— Exercise —
Write the listing below out again in full, dropping its pictures.

— Data below —

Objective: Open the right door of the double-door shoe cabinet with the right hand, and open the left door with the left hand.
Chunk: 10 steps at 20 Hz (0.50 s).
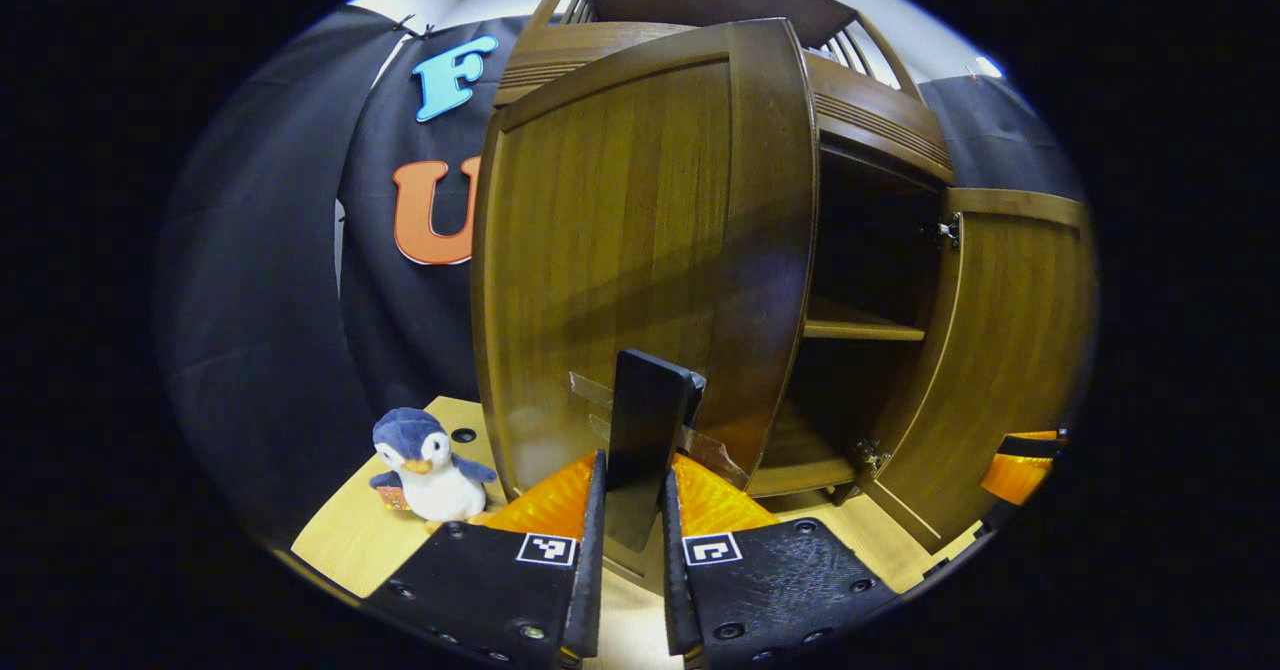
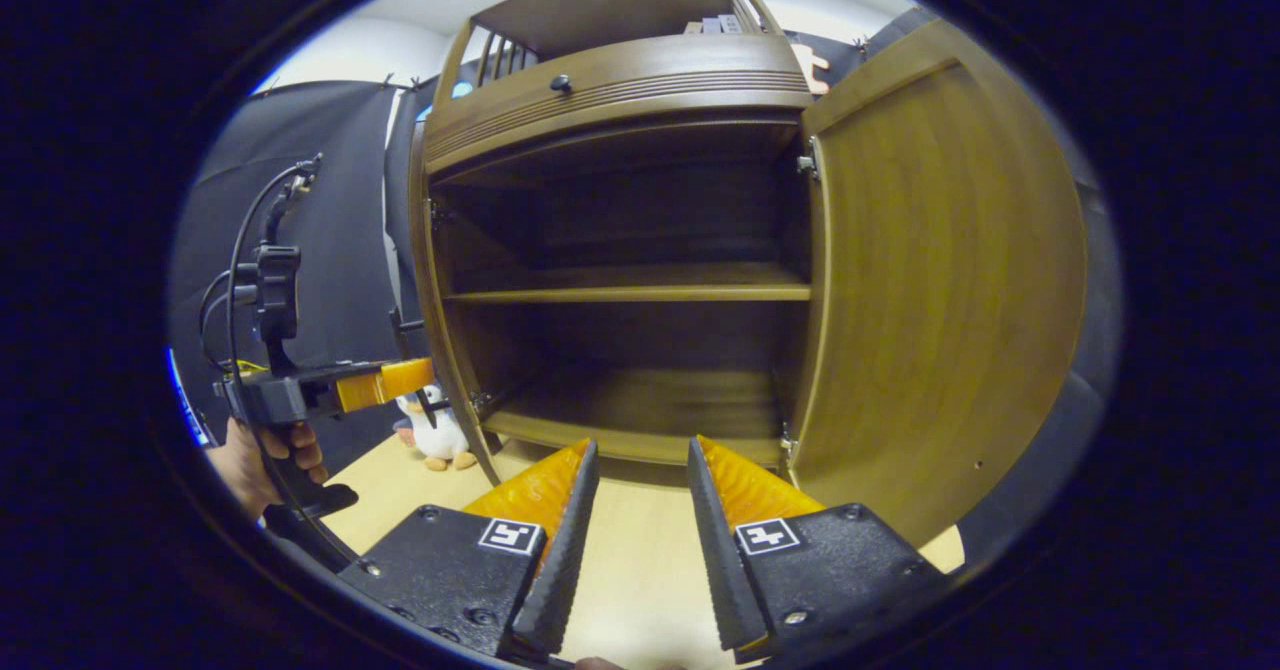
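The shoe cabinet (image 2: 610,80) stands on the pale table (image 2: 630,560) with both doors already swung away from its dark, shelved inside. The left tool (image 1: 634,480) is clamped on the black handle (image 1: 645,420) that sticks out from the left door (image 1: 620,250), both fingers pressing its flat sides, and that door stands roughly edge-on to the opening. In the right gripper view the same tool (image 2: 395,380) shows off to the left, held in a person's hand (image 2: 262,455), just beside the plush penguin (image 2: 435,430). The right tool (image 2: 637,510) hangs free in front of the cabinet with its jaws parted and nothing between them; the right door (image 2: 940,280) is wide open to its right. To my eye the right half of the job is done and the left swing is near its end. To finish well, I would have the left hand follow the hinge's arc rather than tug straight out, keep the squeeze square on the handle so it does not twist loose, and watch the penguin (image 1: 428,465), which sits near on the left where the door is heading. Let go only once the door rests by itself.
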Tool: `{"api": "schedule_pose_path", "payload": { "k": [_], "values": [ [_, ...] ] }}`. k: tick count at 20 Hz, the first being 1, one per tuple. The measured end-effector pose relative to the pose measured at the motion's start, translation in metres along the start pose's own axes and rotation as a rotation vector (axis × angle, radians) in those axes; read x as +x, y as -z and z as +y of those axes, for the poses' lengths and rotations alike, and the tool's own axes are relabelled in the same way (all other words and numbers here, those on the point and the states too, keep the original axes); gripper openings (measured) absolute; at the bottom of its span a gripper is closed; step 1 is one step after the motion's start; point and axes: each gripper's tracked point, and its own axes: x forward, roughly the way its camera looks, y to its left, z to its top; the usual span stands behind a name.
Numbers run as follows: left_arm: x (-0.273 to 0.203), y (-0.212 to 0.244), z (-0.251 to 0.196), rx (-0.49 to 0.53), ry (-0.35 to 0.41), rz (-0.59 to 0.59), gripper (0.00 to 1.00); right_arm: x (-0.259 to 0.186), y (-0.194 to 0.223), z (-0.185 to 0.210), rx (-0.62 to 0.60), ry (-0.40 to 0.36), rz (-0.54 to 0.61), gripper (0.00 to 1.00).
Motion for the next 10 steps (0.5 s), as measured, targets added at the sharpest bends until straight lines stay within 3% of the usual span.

— Response to this exercise —
Objective: Open the right door of the double-door shoe cabinet with the right hand, and open the left door with the left hand.
Chunk: 10 steps at 20 Hz (0.50 s).
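The shoe cabinet (image 2: 610,80) stands on the pale table (image 2: 630,560) with both doors already swung away from its dark, shelved inside. The left tool (image 1: 634,480) is clamped on the black handle (image 1: 645,420) that sticks out from the left door (image 1: 620,250), both fingers pressing its flat sides, and that door stands roughly edge-on to the opening. In the right gripper view the same tool (image 2: 395,380) shows off to the left, held in a person's hand (image 2: 262,455), just beside the plush penguin (image 2: 435,430). The right tool (image 2: 637,510) hangs free in front of the cabinet with its jaws parted and nothing between them; the right door (image 2: 940,280) is wide open to its right. To my eye the right half of the job is done and the left swing is near its end. To finish well, I would have the left hand follow the hinge's arc rather than tug straight out, keep the squeeze square on the handle so it does not twist loose, and watch the penguin (image 1: 428,465), which sits near on the left where the door is heading. Let go only once the door rests by itself.
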Tool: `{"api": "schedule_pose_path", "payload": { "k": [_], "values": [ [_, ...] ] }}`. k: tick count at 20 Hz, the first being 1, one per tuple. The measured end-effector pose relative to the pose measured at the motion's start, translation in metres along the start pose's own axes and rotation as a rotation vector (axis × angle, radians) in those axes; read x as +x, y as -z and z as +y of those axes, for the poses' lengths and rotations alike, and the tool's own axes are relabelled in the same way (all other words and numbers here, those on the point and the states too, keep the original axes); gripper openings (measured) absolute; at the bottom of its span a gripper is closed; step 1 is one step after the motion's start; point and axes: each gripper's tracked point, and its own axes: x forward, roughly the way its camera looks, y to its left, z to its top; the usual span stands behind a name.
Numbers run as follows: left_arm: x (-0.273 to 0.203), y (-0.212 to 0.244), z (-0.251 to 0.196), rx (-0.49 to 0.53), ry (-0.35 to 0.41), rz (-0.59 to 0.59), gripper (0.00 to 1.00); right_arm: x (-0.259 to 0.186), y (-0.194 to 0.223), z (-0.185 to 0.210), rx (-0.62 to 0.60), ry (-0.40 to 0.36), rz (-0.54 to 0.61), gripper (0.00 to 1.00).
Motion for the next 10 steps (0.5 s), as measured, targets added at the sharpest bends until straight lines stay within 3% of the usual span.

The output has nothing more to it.